Please copy exactly the lines from the top of the data through the line containing "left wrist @", and nothing else.

=== Available data ===

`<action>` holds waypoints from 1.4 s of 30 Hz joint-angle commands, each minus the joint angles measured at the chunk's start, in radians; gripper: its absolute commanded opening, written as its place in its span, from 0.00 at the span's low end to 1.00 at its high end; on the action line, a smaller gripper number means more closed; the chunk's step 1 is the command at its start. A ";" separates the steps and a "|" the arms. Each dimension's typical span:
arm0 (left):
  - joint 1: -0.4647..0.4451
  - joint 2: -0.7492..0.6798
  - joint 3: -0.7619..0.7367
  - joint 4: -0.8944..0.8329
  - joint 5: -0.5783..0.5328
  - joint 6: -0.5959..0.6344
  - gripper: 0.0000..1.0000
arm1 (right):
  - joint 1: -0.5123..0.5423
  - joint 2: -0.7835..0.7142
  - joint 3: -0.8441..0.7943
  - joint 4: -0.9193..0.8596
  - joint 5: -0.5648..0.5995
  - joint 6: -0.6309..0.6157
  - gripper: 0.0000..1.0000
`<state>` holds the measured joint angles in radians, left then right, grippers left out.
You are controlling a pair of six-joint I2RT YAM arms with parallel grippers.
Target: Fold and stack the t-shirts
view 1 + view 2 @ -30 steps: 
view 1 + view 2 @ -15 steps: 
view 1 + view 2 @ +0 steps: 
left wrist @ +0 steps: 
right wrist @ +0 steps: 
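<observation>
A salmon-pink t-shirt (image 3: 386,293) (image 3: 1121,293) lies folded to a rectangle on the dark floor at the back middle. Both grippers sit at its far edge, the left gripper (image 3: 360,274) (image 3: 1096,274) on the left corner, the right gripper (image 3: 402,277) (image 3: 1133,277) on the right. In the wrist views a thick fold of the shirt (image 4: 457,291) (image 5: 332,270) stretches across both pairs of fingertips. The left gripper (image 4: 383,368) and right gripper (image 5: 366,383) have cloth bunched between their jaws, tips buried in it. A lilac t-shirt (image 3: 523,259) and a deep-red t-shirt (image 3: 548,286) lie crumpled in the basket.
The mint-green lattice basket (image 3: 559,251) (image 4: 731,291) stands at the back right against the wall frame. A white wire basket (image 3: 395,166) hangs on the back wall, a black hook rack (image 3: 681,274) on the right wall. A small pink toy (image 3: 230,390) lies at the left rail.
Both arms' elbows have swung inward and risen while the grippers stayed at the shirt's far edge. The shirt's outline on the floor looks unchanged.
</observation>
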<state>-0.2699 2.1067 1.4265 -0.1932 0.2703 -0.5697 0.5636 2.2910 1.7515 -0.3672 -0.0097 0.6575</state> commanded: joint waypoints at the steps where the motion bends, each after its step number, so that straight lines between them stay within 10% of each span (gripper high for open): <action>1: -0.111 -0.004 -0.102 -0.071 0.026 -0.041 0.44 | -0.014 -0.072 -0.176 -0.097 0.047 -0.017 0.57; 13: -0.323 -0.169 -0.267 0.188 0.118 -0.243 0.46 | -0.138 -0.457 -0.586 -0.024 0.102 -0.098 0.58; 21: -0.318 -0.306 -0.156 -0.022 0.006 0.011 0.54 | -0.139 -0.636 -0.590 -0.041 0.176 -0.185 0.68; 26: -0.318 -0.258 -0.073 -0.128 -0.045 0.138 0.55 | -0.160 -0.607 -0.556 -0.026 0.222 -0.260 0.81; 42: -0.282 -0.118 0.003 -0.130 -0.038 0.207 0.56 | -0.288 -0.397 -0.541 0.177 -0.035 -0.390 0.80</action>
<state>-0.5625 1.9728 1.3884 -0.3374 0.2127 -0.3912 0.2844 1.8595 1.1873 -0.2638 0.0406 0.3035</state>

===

[Solution for this task]
`<action>` holds waypoints from 1.4 s of 30 Hz joint-angle commands, each minus the joint angles measured at the chunk's start, in radians; gripper: its absolute commanded opening, written as its place in its span, from 0.00 at the span's low end to 1.00 at its high end; on the action line, a smaller gripper number means more closed; the chunk's step 1 is the command at its start. A ";" separates the steps and a "|" the arms. Each dimension's typical span:
arm0 (left):
  - joint 1: -0.4647..0.4451
  - joint 2: -0.7492..0.6798
  - joint 3: -0.7619..0.7367
  - joint 4: -0.8944..0.8329
  - joint 5: -0.5783..0.5328
  - joint 6: -0.5959..0.6344
  - gripper: 0.0000..1.0000
arm1 (right):
  - joint 1: -0.5123..0.5423
  - joint 2: -0.7835..0.7142
  - joint 3: -0.8441..0.7943
  - joint 4: -0.9193..0.8596
  - joint 5: -0.5648..0.5995
  - joint 6: -0.6309..0.6157
  - gripper: 0.0000..1.0000
`<state>` holds the measured joint angles in radians, left then right, grippers left out.
You are controlling a pair of six-joint I2RT YAM arms with parallel grippers.
Target: Fold and stack the t-shirts
view 1 + view 2 @ -30 steps: 
view 1 + view 2 @ -15 steps: 
view 1 + view 2 @ +0 steps: 
left wrist @ +0 steps: 

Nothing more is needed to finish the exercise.